WORK REQUEST
Exactly as they appear, copy the lines from the start of the entries below to the line containing "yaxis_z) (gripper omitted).", both ends included.

TASK DATA
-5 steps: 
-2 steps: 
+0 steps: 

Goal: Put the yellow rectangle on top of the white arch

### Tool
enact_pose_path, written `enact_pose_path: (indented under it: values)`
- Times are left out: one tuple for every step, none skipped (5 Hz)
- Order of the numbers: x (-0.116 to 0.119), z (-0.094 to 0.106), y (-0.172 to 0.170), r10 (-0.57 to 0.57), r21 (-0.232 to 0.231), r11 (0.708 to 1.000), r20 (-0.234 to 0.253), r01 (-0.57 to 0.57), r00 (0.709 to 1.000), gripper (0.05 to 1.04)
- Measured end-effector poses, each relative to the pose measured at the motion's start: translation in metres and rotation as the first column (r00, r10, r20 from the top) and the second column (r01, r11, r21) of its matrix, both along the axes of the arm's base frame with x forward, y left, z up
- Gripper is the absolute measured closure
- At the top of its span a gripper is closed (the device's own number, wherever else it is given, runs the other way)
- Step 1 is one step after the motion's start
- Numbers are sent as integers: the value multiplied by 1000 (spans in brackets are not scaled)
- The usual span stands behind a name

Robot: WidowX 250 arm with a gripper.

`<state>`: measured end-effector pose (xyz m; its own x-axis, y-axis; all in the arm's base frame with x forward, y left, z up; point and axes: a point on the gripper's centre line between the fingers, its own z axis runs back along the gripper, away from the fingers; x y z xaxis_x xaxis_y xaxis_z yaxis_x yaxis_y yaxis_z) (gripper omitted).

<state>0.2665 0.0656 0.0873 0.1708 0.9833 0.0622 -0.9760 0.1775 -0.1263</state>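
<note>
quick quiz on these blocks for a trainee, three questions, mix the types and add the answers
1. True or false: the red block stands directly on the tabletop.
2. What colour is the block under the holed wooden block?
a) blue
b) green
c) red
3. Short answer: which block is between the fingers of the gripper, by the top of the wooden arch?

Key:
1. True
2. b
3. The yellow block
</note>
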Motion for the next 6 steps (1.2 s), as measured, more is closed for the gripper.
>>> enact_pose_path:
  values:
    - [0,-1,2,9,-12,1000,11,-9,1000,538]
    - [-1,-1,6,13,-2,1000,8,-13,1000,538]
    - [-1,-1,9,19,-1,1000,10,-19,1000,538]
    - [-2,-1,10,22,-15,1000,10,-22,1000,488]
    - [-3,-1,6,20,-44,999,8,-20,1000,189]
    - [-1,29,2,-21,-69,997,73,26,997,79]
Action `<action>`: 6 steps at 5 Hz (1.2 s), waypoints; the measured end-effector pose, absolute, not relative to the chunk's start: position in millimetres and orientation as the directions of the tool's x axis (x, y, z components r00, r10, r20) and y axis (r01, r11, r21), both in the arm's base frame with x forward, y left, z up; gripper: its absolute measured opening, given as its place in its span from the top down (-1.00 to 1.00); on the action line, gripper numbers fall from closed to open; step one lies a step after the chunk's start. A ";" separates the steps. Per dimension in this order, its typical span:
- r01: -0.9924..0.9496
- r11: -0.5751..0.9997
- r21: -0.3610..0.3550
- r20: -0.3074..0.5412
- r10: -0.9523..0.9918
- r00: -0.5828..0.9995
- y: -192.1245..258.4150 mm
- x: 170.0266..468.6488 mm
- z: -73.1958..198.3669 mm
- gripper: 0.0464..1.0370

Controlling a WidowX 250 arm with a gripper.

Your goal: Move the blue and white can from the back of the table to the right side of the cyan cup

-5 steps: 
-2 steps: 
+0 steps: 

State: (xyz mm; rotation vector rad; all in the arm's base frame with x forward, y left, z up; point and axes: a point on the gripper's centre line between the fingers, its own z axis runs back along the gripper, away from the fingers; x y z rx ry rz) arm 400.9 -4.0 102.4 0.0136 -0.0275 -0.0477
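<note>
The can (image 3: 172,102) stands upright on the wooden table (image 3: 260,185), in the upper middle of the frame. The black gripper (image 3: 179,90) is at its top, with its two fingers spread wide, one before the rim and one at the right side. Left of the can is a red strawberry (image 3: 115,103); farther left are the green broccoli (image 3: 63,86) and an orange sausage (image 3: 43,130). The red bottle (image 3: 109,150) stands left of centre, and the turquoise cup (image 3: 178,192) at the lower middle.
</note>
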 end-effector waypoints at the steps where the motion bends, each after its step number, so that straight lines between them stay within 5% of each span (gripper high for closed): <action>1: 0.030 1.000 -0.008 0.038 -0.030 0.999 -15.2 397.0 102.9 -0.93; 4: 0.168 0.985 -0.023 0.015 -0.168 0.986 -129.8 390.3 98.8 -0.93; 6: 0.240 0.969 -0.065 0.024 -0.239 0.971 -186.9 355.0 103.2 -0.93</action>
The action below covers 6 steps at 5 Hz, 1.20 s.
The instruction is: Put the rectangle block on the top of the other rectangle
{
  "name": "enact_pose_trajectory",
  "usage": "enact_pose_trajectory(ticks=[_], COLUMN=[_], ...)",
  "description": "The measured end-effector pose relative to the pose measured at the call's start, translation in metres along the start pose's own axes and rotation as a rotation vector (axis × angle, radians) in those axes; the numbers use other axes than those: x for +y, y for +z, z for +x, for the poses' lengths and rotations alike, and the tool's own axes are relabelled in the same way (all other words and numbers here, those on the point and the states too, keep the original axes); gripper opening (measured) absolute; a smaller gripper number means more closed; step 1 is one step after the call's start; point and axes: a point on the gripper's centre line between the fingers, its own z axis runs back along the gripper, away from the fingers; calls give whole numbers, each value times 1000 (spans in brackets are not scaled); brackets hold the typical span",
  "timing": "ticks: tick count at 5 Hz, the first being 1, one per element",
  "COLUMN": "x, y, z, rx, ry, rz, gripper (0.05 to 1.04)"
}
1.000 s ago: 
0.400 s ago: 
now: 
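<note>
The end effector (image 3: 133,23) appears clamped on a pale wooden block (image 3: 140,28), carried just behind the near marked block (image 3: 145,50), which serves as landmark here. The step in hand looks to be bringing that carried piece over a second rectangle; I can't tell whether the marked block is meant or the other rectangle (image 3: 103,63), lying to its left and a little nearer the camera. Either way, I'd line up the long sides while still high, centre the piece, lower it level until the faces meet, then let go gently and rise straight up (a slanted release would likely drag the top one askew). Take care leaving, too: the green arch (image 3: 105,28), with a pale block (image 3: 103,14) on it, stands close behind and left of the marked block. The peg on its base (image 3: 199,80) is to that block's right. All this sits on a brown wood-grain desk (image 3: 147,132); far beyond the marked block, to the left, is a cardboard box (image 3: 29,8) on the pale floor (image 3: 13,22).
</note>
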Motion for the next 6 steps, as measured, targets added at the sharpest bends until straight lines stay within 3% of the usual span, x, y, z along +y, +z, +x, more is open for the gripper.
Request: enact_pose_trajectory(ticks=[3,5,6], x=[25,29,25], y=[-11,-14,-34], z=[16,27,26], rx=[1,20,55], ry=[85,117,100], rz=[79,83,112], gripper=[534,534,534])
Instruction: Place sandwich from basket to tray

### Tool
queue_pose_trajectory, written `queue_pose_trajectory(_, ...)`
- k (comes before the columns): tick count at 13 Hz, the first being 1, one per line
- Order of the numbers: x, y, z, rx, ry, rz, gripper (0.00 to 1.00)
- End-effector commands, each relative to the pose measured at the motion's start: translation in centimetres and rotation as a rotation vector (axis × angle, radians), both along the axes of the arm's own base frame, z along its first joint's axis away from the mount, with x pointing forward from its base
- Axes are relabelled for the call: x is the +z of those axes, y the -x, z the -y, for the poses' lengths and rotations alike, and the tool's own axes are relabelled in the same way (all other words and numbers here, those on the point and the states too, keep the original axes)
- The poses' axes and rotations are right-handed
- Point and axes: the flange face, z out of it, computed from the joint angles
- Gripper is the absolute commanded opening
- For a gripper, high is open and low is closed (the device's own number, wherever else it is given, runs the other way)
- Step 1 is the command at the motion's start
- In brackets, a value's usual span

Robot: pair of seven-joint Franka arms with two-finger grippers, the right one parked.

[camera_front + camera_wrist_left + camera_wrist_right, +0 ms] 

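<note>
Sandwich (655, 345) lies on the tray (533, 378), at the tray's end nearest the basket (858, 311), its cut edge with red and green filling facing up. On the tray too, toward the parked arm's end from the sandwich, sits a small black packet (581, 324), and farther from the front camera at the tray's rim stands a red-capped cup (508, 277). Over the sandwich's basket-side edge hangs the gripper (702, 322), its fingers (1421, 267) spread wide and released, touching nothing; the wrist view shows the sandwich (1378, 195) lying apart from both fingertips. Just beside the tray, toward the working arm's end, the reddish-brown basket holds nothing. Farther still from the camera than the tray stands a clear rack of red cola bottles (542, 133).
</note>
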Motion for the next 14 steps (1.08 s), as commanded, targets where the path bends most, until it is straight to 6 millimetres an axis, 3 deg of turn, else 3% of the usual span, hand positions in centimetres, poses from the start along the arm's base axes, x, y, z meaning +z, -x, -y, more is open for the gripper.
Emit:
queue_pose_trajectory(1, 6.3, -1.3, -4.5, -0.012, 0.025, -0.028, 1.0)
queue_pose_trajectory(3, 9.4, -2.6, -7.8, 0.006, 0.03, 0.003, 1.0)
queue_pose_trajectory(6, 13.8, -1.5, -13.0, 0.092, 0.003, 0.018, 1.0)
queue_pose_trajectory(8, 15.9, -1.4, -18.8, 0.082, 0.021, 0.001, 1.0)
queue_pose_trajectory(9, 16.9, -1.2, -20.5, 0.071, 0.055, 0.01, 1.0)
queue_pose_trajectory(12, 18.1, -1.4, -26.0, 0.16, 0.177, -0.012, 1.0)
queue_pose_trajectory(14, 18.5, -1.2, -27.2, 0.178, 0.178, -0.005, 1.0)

OUTPUT FOR THIS EXERCISE
-5 steps: 
-2 steps: 
+0 steps: 

Goal: Put the yellow rectangle on top of the white arch

### Tool
enact_pose_path, written `enact_pose_path: (indented under it: values)`
- Times are left out: one tuple for every step, none skipped (5 Hz)
- Order of the numbers: x (-0.116 to 0.119), z (-0.094 to 0.106), y (-0.172 to 0.170), r10 (-0.57 to 0.57), r21 (-0.232 to 0.231), r11 (0.708 to 1.000), r20 (-0.234 to 0.253), r01 (-0.57 to 0.57), r00 (0.709 to 1.000), gripper (0.05 to 1.04)
- Measured end-effector poses, each relative to the pose measured at the motion's start: translation in metres and rotation as the first column (r00, r10, r20 from the top) and the second column (r01, r11, r21) of its matrix, both along the axes of the arm's base frame with x forward, y left, z up
- Gripper is the absolute measured closure
- At the top of its span a gripper is closed (the device's own number, wherever else it is given, runs the other way)
- Step 1 is one step after the motion's start
- Numbers are sent as integers: the value multiplied by 1000 (spans in brackets are not scaled)
- The usual span stands behind a name

Robot: WidowX 250 arm with a gripper.

`<state>`: measured end-effector pose (xyz m; its own x-axis, y-axis; all in the arm's base frame with x forward, y left, z up; point and axes: a point on the gripper's centre line between the fingers, its own z axis runs back along the gripper, away from the fingers; x y z xaxis_x xaxis_y xaxis_z yaxis_x yaxis_y yaxis_z) (gripper omitted).

Nothing else is needed to finish the exercise.